Goal of the exercise: Output exactly the lines from the line that has "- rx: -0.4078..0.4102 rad" through the last line of the data below, with no pictures.

Task inputs:

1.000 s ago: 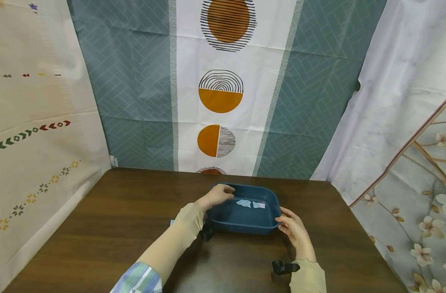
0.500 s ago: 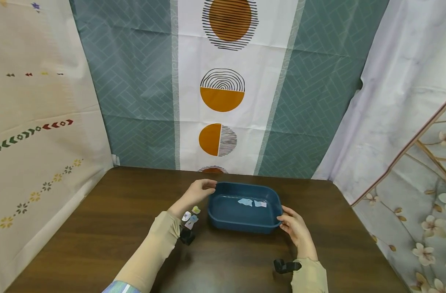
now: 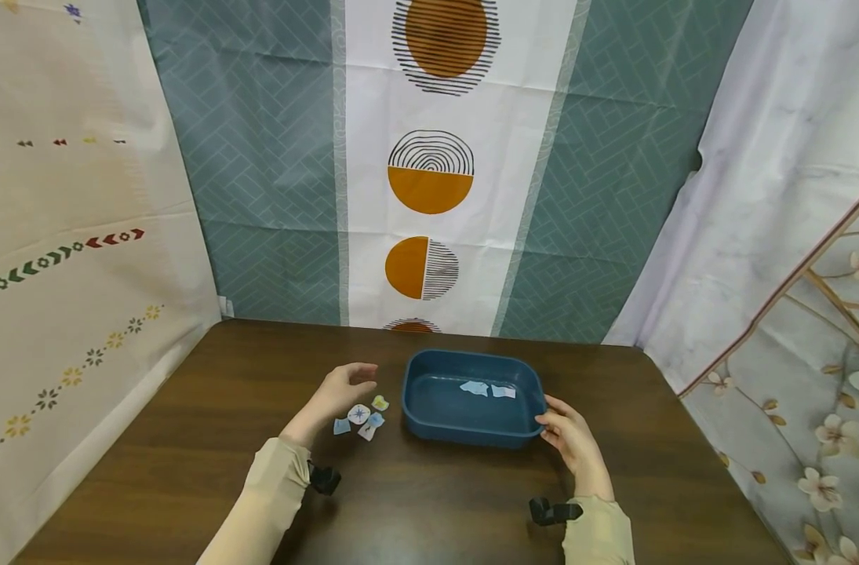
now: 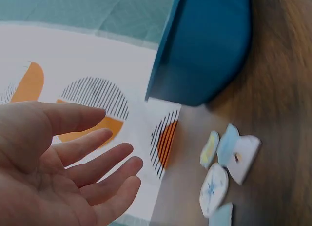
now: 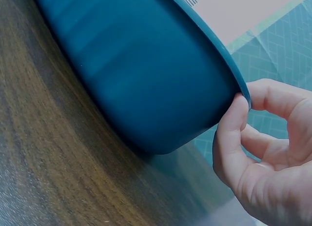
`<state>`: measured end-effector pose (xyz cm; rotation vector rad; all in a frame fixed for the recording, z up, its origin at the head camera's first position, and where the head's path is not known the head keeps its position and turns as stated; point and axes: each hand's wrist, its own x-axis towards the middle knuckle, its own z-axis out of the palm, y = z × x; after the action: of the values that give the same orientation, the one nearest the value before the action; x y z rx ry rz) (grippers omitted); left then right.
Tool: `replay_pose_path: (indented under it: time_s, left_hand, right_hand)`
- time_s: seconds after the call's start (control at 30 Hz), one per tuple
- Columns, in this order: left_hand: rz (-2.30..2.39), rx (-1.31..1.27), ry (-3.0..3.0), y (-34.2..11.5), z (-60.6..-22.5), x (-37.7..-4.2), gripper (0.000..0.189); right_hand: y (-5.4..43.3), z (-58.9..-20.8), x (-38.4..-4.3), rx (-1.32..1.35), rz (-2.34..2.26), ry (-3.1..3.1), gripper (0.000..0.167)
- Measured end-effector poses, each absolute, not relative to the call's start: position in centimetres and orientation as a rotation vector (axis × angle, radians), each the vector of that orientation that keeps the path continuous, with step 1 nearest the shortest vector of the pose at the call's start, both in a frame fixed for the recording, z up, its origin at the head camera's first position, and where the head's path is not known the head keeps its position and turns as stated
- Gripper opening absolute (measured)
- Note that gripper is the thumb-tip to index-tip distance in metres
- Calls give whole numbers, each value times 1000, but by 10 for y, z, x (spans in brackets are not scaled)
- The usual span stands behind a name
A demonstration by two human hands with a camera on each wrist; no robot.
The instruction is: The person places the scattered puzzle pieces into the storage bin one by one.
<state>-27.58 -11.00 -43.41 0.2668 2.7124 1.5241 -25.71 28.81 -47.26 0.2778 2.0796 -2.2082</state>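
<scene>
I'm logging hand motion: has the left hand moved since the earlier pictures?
Yes, the left hand has moved leftward, away from the stationary blue tray.

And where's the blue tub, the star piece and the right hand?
Blue tub (image 5: 146,74), right wrist view: outer wall.
Star piece (image 4: 212,190), left wrist view: blue star.
Right hand (image 3: 576,444), head view: its middle.

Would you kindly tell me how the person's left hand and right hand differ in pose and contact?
The left hand holds nothing, its fingers loosely spread; the right hand pinches the rim of the blue tray. The left hand is near the round piece outside the tray, while the right hand is at the tray's right end. Both are bare.
</scene>
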Motion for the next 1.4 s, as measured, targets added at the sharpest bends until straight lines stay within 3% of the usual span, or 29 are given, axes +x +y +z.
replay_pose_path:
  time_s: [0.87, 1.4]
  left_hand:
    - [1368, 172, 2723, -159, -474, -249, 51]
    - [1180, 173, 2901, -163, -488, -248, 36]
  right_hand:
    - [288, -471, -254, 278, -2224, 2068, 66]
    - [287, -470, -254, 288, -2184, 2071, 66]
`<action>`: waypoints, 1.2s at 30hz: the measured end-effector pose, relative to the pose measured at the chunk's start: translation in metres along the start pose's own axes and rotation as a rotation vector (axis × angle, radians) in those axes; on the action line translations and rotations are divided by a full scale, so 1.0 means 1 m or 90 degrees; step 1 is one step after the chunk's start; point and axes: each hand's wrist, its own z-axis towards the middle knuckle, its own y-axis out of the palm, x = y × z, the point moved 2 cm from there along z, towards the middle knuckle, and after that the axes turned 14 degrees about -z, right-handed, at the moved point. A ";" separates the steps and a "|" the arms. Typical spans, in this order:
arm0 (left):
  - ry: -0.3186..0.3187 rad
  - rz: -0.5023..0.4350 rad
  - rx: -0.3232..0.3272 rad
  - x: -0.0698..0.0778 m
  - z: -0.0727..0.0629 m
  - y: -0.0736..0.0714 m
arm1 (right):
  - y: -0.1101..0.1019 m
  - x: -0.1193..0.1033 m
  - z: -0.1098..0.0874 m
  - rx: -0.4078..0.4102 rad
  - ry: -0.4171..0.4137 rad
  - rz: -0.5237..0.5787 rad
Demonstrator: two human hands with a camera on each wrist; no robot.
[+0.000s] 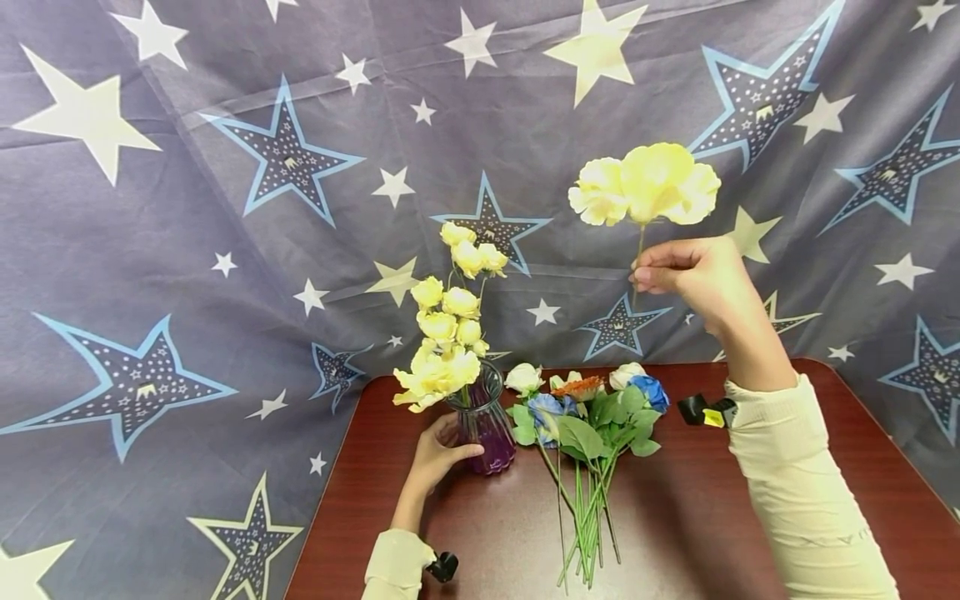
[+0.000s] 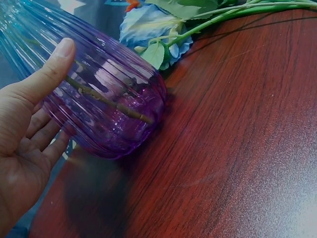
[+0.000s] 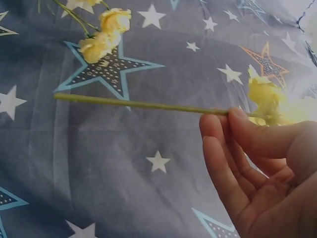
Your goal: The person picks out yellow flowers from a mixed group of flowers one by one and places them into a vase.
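Note:
My left hand (image 1: pixel 435 458) holds a ribbed glass vase (image 1: pixel 495 450), purple at its base, on the table. In the left wrist view its thumb lies across the near side of the glass and its other fingers reach behind. Inside the vase a brown stem (image 2: pixel 111 102) slants to the bottom. A spray of small yellow flowers (image 1: pixel 453 312) rises from the rim, a larger ruffled bloom (image 1: pixel 438 373) low at its left. Raised at the right, my right hand (image 1: pixel 701 271) pinches a yellow flower (image 1: pixel 648 185) just below its head; its bare green stem (image 3: pixel 138 103) sticks out past the fingertips.
Right of the vase lies a pile of loose flowers, with white, blue (image 1: pixel 651 392) and orange (image 1: pixel 579 387) heads and green stems (image 1: pixel 592 517) pointing towards the front of the brown table (image 1: pixel 712 517). Behind hangs a grey cloth (image 1: pixel 247 250) with stars.

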 end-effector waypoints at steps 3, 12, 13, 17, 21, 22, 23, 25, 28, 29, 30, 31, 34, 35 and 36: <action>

Problem solution:
  - rx: -0.4078..0.4102 rad
  - ry: -0.4171..0.4137 rad
  - rz: -0.5237..0.5787 rad
Demonstrator: two human hands with a camera on each wrist; no robot.
[+0.000s] 
[+0.000s] 
[+0.000s] 
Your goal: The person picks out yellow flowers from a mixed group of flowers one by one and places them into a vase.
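Note:
My left hand (image 1: pixel 435 458) holds a ribbed glass vase (image 1: pixel 495 450), purple at its base, on the table. In the left wrist view its thumb lies across the near side of the glass and its other fingers reach behind. Inside the vase a brown stem (image 2: pixel 111 102) slants to the bottom. A spray of small yellow flowers (image 1: pixel 453 312) rises from the rim, a larger ruffled bloom (image 1: pixel 438 373) low at its left. Raised at the right, my right hand (image 1: pixel 701 271) pinches a yellow flower (image 1: pixel 648 185) just below its head; its bare green stem (image 3: pixel 138 103) sticks out past the fingertips.
Right of the vase lies a pile of loose flowers, with white, blue (image 1: pixel 651 392) and orange (image 1: pixel 579 387) heads and green stems (image 1: pixel 592 517) pointing towards the front of the brown table (image 1: pixel 712 517). Behind hangs a grey cloth (image 1: pixel 247 250) with stars.
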
 end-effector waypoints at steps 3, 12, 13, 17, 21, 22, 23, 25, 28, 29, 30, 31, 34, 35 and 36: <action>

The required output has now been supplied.